> [WHAT TO PRODUCE] Transcribe exactly the line that contains "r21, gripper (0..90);" and each line that comes after it in the material, the last line included, and nothing more.

> [DATA PROVIDED]
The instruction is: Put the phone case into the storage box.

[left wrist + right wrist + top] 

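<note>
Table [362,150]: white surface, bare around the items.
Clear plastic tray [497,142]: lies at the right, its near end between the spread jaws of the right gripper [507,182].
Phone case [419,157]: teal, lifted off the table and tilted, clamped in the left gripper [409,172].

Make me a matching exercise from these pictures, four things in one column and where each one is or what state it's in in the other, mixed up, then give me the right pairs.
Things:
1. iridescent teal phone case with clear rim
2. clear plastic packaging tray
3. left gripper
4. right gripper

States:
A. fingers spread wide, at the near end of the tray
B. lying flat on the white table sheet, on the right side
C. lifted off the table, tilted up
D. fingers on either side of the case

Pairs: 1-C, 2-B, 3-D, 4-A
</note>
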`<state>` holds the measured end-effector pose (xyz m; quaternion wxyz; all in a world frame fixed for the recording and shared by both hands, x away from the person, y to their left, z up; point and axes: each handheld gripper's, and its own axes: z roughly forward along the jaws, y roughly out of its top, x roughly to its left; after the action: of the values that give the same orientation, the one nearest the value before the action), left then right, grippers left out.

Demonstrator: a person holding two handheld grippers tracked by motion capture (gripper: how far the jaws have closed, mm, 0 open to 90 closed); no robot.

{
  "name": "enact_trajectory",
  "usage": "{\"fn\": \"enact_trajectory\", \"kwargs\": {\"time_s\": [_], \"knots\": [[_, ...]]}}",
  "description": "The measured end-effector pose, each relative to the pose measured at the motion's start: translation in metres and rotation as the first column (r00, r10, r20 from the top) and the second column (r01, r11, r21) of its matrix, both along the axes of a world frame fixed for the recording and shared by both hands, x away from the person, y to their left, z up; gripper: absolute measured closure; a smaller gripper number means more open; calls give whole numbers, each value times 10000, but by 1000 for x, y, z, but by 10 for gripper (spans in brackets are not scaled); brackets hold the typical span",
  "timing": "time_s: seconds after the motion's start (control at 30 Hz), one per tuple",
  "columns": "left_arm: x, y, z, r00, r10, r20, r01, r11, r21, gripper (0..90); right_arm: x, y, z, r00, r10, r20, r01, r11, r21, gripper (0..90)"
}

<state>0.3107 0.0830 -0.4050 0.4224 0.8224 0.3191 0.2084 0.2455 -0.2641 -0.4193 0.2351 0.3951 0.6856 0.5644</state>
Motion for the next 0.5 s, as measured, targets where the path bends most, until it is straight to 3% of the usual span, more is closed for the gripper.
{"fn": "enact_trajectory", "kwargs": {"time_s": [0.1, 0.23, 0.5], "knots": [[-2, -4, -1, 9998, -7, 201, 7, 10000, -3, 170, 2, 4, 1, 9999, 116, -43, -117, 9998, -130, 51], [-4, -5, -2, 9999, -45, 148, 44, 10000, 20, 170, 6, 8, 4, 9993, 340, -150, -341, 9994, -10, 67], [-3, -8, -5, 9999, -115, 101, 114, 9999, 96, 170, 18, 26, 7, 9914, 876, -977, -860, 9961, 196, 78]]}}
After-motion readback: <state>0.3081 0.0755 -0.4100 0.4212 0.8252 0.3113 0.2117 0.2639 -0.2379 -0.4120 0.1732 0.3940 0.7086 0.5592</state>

> [RESULT OF THE TASK]
  "columns": "left_arm: x, y, z, r00, r10, r20, r01, r11, r21, gripper (0..90); right_arm: x, y, z, r00, r10, r20, r01, r11, r21, gripper (0..90)"
}

<state>0.3107 0.0830 -0.4050 0.4224 0.8224 0.3191 0.2084 0.2455 -0.2641 -0.4193 0.2351 0.3951 0.6856 0.5644</state>
Motion for the next 0.5 s, as measured, targets where the path bends most, until it is straight to 3% of the usual span, more is closed for the gripper.
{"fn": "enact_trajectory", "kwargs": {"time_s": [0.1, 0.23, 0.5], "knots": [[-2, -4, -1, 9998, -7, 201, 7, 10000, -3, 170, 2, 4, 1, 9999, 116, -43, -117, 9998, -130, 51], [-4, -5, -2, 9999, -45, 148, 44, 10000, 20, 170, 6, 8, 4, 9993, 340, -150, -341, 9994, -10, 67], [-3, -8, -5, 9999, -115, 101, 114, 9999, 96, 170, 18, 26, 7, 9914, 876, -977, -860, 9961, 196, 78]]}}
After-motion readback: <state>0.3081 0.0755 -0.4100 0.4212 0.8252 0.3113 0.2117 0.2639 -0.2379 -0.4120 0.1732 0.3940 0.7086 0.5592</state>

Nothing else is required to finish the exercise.